◆ **DATASET CONTENT**:
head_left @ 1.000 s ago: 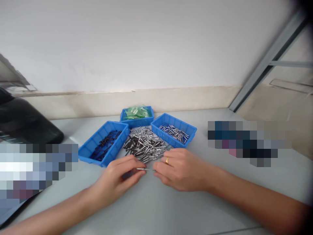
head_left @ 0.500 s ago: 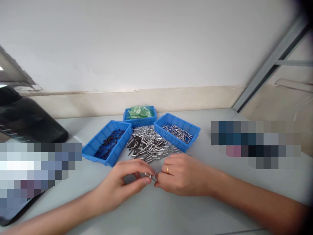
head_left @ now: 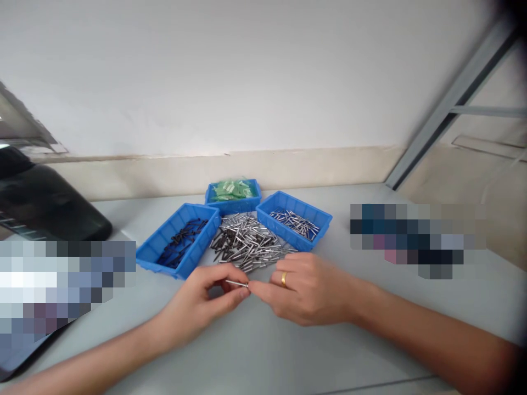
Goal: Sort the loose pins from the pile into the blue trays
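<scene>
Between my two hands is a thin silver rivet, its narrow end pointing left. My left hand pinches it between thumb and forefinger. My right hand, with a gold ring on one finger, is closed, and its fingertips meet the rivet's right end. Whether anything else lies inside the curled right fingers is hidden. Just beyond the hands is a loose pile of silver and black rivets. A blue bin with black rivets stands left of the pile, and another blue bin with silver ones stands right.
At the back, a third blue bin holds green packets. A dark bottle stands at the left. Blurred-out patches cover items at the left front and right. A wall closes off the grey table's far side.
The rivet has turned: its thin end now points left, where it pointed right before. My right hand has shifted left, its forefinger reaching out to my left fingertips. The view has moved slightly.
</scene>
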Available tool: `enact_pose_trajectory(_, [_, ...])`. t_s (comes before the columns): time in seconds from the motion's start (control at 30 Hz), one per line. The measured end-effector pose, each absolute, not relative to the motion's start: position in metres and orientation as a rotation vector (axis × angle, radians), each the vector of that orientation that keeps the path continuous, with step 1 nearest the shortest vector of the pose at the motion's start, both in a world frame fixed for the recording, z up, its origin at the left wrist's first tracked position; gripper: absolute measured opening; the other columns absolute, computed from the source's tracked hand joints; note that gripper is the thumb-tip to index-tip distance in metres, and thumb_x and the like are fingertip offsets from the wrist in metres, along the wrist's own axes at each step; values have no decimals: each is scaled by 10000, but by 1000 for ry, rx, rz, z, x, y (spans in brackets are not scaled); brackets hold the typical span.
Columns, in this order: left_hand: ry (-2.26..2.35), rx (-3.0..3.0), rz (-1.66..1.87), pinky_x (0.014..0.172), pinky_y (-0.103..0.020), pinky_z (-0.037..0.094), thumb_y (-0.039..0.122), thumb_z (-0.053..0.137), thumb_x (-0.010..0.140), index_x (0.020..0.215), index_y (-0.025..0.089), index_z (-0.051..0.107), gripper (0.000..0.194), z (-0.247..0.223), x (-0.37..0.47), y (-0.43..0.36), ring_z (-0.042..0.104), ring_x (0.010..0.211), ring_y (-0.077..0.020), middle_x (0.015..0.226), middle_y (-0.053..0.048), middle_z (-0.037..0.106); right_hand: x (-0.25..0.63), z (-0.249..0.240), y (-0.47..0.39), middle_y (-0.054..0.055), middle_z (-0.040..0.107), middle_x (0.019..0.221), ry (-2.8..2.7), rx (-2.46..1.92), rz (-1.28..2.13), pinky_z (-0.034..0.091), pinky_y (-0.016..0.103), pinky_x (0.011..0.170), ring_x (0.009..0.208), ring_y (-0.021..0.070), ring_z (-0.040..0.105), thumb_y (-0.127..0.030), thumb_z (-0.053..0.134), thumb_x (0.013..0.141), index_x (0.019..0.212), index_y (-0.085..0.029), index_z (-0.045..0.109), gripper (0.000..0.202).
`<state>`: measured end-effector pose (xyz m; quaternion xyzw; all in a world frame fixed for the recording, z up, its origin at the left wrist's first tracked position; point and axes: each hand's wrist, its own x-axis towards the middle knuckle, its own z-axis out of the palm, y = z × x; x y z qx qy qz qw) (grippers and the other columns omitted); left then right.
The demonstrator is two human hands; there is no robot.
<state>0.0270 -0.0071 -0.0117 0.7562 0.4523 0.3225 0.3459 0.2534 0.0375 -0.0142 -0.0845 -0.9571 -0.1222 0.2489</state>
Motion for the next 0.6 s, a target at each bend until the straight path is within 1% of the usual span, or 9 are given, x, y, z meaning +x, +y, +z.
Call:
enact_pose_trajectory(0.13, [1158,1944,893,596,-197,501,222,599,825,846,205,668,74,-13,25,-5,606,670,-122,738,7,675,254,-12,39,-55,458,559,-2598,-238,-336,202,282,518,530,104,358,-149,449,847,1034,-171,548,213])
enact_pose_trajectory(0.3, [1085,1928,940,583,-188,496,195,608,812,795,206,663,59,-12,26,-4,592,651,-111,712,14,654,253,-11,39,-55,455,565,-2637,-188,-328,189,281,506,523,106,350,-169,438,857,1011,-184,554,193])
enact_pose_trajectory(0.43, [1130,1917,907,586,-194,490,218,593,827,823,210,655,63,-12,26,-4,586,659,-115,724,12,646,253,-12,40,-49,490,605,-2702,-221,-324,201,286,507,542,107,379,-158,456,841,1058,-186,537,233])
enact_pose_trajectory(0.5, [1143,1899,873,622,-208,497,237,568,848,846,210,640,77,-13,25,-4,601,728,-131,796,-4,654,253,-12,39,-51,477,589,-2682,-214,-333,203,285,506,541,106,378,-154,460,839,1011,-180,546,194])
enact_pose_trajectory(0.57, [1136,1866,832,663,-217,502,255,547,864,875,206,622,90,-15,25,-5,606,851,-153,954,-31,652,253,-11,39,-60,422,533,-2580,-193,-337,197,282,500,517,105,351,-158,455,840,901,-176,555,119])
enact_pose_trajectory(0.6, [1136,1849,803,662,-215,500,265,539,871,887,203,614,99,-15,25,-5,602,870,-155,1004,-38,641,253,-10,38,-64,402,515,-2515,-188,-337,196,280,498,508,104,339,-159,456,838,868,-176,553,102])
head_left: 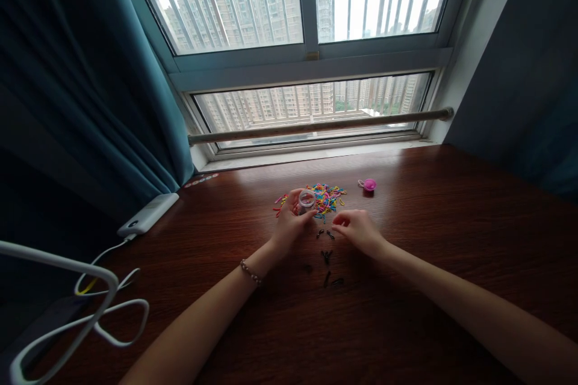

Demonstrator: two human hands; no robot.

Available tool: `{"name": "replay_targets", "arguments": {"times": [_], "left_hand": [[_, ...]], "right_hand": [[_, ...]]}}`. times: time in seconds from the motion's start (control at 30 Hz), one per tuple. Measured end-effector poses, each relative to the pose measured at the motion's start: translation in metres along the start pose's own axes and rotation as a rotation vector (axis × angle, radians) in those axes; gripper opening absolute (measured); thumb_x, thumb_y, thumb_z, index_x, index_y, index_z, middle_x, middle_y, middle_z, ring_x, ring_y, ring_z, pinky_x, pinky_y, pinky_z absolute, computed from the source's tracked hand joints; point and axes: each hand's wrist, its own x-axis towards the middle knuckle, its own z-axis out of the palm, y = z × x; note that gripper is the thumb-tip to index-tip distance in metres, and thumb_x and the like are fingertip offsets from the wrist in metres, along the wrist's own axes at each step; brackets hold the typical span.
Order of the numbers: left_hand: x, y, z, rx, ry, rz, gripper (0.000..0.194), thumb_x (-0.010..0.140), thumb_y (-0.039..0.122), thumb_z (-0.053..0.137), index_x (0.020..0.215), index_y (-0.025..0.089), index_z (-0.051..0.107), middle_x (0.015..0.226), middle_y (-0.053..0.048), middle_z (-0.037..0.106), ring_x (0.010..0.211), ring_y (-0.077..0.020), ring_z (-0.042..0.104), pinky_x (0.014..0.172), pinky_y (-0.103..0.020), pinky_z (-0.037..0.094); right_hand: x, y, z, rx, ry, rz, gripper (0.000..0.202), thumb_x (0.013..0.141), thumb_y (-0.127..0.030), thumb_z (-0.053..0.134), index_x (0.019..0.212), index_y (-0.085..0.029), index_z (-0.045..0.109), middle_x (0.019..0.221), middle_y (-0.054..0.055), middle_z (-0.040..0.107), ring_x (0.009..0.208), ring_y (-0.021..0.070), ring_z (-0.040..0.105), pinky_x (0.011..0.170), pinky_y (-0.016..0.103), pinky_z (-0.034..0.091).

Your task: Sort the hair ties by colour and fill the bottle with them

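My left hand point(291, 219) is wrapped round a small clear jar point(307, 200), its round mouth facing me. Behind and beside the jar lies a loose pile of small multicoloured pieces point(327, 198). My right hand point(356, 230) is over the table just right of several small dark pieces point(326, 257), its thumb and fingers pressed together; whatever is between them, if anything, is too small to make out. A pink round lid-like object point(369, 185) with a loop rests behind my right hand.
The brown wooden table point(419, 210) reaches a window with a metal rail point(316, 127). At the left are a white power strip point(148, 215), looped white cable point(121, 304) and a blue curtain point(149, 102).
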Motion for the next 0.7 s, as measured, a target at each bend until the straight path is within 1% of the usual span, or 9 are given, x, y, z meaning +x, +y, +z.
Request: {"name": "replay_targets", "arguments": {"times": [0.07, 0.13, 0.2, 0.3, 0.4, 0.47, 0.53, 0.6, 0.7], "left_hand": [[0.003, -0.001, -0.003, -0.016, 0.036, -0.010, 0.047, 0.062, 0.017, 0.069, 0.102, 0.020, 0.045, 0.096, -0.003, 0.058, 0.087, -0.0153, 0.057, 0.080, -0.030, 0.045], [0.005, -0.001, -0.005, -0.036, 0.053, -0.014, 0.047, 0.061, 0.017, 0.069, 0.102, 0.021, 0.045, 0.098, -0.003, 0.058, 0.090, -0.0162, 0.057, 0.082, -0.031, 0.045], [0.006, -0.001, -0.006, -0.060, 0.058, -0.011, 0.048, 0.061, 0.017, 0.070, 0.102, 0.021, 0.045, 0.101, -0.004, 0.058, 0.093, -0.0171, 0.057, 0.084, -0.033, 0.044], [0.006, 0.000, -0.006, -0.081, 0.051, -0.009, 0.048, 0.061, 0.017, 0.069, 0.103, 0.021, 0.045, 0.103, -0.005, 0.059, 0.095, -0.0180, 0.057, 0.085, -0.034, 0.044], [0.007, 0.001, -0.006, -0.090, 0.051, -0.005, 0.047, 0.061, 0.017, 0.070, 0.102, 0.020, 0.046, 0.102, -0.005, 0.059, 0.095, -0.0189, 0.057, 0.086, -0.035, 0.044], [0.007, 0.001, -0.006, -0.087, 0.057, 0.003, 0.048, 0.061, 0.018, 0.070, 0.102, 0.020, 0.046, 0.102, -0.006, 0.059, 0.096, -0.0194, 0.057, 0.086, -0.036, 0.043], [0.007, 0.001, -0.006, -0.068, 0.059, 0.010, 0.047, 0.061, 0.018, 0.070, 0.102, 0.020, 0.047, 0.100, -0.005, 0.059, 0.095, -0.0193, 0.057, 0.086, -0.036, 0.043], [0.007, 0.000, -0.007, -0.038, 0.059, 0.018, 0.046, 0.061, 0.017, 0.069, 0.102, 0.020, 0.047, 0.098, -0.005, 0.059, 0.093, -0.0186, 0.057, 0.085, -0.035, 0.044], [0.008, -0.003, -0.010, 0.006, 0.070, 0.038, 0.046, 0.061, 0.016, 0.069, 0.101, 0.020, 0.047, 0.097, -0.004, 0.059, 0.090, -0.0168, 0.057, 0.081, -0.032, 0.045]], "right_hand": [[-0.001, 0.010, 0.010, -0.057, -0.088, 0.041, 0.007, 0.066, -0.023, 0.066, 0.072, -0.019, 0.068, 0.069, 0.001, 0.067, 0.063, 0.0147, 0.058, 0.057, 0.023, 0.041], [-0.001, 0.014, 0.019, -0.080, -0.114, 0.030, 0.008, 0.067, -0.020, 0.064, 0.073, -0.020, 0.068, 0.071, 0.001, 0.067, 0.065, 0.0149, 0.059, 0.059, 0.022, 0.041], [-0.001, 0.013, 0.024, -0.068, -0.120, -0.020, 0.011, 0.068, -0.015, 0.060, 0.074, -0.020, 0.067, 0.070, 0.001, 0.066, 0.064, 0.0140, 0.058, 0.060, 0.022, 0.041], [0.001, 0.011, 0.029, -0.044, -0.078, -0.115, 0.012, 0.070, -0.012, 0.058, 0.076, -0.019, 0.066, 0.070, 0.001, 0.064, 0.065, 0.0139, 0.056, 0.061, 0.023, 0.042], [0.004, 0.011, 0.033, -0.037, -0.044, -0.227, 0.013, 0.074, -0.013, 0.057, 0.083, -0.018, 0.065, 0.078, 0.004, 0.063, 0.076, 0.0160, 0.054, 0.070, 0.026, 0.043], [0.004, 0.012, 0.035, -0.058, -0.065, -0.287, 0.016, 0.077, -0.013, 0.054, 0.088, -0.019, 0.064, 0.084, 0.006, 0.062, 0.084, 0.0174, 0.052, 0.076, 0.029, 0.042], [0.003, 0.011, 0.035, -0.092, -0.108, -0.323, 0.016, 0.080, -0.014, 0.051, 0.088, -0.019, 0.064, 0.086, 0.006, 0.060, 0.086, 0.0181, 0.050, 0.077, 0.030, 0.041], [0.001, 0.008, 0.031, -0.099, -0.174, -0.349, 0.017, 0.083, -0.015, 0.048, 0.085, -0.018, 0.064, 0.082, 0.006, 0.060, 0.083, 0.0174, 0.050, 0.074, 0.029, 0.042], [-0.003, 0.001, 0.021, -0.048, -0.342, -0.406, 0.018, 0.084, -0.017, 0.046, 0.083, -0.018, 0.064, 0.080, 0.004, 0.058, 0.074, 0.0140, 0.052, 0.068, 0.024, 0.042]]}}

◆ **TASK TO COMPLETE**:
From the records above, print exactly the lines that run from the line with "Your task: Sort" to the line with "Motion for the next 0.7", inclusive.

◆ **WRITTEN SOLUTION**:
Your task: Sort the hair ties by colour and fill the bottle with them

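My left hand point(291, 219) is wrapped round a small clear jar point(307, 200), its round mouth facing me. Behind and beside the jar lies a loose pile of small multicoloured pieces point(327, 198). My right hand point(356, 230) is over the table just right of several small dark pieces point(326, 257), its thumb and fingers pressed together; whatever is between them, if anything, is too small to make out. A pink round lid-like object point(369, 185) with a loop rests behind my right hand.
The brown wooden table point(419, 210) reaches a window with a metal rail point(316, 127). At the left are a white power strip point(148, 215), looped white cable point(121, 304) and a blue curtain point(149, 102).
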Motion for the next 0.7 s, as measured, a target at each bend until the straight path is within 1% of the usual span, or 9 are given, x, y, z meaning +x, +y, +z.

What was requested is fully covered by this answer.